Wednesday, April 20, 2011

Ubiquitous Learning - Book edited by Bill Cope & Mary Kalantizis

A book that has had the biggest impact on my career and thought process is Ubiquitous Learning edited by Cope and Kalantizis.


This book captures the essence behind the mobile learning movement, helping redefine how learning can be approached when bringing mobile and other technologies into the education process. Unfortunately, I have to return the book to the library, but here are some of my notes:
uLearning describes the pervasiveness of computers in our lives, which is causing a paradigm shift where "educatators assume a leading role in technological innovation" (p.9).
Move 1 - Anytime/anywhere, lifelong learning, specific coming together, intuitive interfaces
Move 2 - We are the "players' (Gee). How we access information and mash it up affects how we learn
Move 3 - Shift in "balance of agency" (p.11) as learners become more cosmopolitan equally contributing to the knowledge base.
Developing u-learning devices means developing a new understanding of how know is transferred. The power relationship of teacher over learner changes.
Move 4 - Multi-media is easily manipulated by learners to generate meaning
Move 5 - Learning how to interpret mass amounts of information and its "meta-language"
Move 6 - knowledge is more a thing of "distributed cognition" resting among devices, which changes the previous keepers of knowledge. "In the era of u-computing, you are not what you know but what you can know, the knowledge that is at hand because you have a device in hand" (p. 12).
Move 7 - think how community is created through technology

The 6 Aspects of Ubiquity
1. Anywhere (space) information and people with no constraint on location
2. Portable
3. An "interconnectedness" through GPS, networked intelligence where knowledge is not just in our heads (p. 16)
4. Blur of activities, merging work and play and redefining where and when learning takes place through a action, reflection, inquiry dynamic
5. Anytime (asynchronous) learning to fit the learner who pops in when they are ready to learn.
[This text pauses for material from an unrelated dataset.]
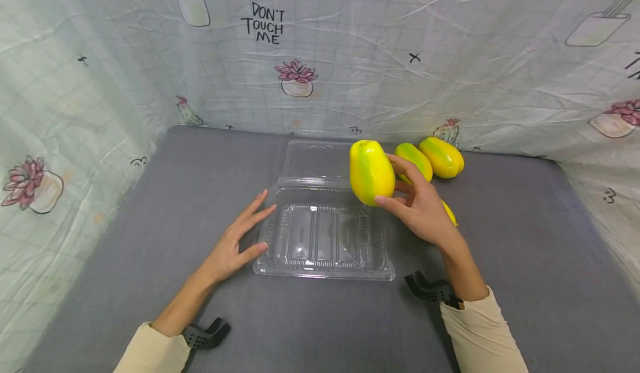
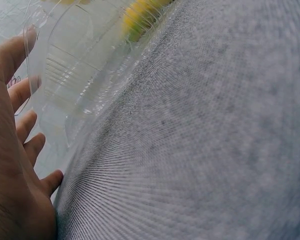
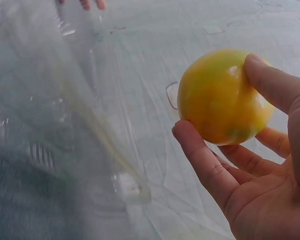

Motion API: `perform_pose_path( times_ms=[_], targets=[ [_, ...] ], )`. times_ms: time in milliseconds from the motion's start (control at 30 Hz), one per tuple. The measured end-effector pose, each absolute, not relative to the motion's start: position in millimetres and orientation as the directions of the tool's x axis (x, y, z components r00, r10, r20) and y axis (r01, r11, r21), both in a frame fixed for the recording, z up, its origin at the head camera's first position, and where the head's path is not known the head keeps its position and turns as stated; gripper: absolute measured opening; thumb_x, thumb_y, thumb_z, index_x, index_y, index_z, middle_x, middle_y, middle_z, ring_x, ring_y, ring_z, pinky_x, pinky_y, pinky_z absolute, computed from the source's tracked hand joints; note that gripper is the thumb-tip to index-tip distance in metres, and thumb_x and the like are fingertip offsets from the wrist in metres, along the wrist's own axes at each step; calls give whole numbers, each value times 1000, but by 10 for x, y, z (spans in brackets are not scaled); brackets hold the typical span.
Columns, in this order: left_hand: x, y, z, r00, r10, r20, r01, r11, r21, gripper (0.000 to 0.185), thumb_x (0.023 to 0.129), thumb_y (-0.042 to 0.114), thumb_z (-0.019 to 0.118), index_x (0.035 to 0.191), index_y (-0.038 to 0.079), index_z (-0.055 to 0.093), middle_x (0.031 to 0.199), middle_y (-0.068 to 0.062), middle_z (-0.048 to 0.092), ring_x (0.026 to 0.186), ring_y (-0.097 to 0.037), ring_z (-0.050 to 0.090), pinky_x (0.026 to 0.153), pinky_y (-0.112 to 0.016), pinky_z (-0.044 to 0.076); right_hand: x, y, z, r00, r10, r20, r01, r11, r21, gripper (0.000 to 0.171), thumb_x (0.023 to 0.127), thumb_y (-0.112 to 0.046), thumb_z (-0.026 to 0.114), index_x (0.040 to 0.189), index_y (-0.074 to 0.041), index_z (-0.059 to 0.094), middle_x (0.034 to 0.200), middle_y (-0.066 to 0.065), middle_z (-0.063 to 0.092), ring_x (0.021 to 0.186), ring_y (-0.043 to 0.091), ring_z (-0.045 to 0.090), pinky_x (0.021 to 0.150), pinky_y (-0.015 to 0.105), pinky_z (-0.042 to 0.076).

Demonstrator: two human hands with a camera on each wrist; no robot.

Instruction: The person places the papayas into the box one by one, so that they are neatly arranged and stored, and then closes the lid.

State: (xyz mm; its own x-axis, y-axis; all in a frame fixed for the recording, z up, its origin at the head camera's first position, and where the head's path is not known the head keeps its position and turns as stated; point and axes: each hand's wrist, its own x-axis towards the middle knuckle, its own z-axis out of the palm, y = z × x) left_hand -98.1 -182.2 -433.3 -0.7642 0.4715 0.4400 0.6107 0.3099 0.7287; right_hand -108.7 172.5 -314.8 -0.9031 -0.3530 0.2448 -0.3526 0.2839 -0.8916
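Note:
My right hand (image 1: pixel 425 212) grips a yellow-green papaya (image 1: pixel 371 174) between thumb and fingers. It is held upright over the right back part of a clear plastic clamshell box (image 1: pixel 325 276), whose lid (image 1: pixel 317 160) lies folded back. In the right wrist view the thumb presses one side of the papaya (image 3: pixel 220 100) and the fingers support the other. My left hand (image 1: pixel 234 248) is at the box's left side, fingers spread and thumb tip right at the rim. The left wrist view shows those fingers (image 2: pixel 12 57) overlapping the clear plastic wall.
Behind the right hand lie two more papayas (image 1: pixel 442 157) (image 1: pixel 414 162), and part of another (image 1: pixel 449 213) shows beside the wrist. A printed curtain (image 1: pixel 350 56) hangs round the back and sides of the grey table (image 1: pixel 510 239).

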Motion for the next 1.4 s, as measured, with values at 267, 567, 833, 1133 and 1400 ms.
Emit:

Relates to notion of lifelong learning where learning can be a perpetual opportunity
6. Information flow to learn about global struggles and interconnectedness

Think how the nature of knowledge has changed, created from "personal and meaningful" experience with the world.
How does the game change when teaching and learning connect?

That's all for now. I think I'll be purchasing this book soon...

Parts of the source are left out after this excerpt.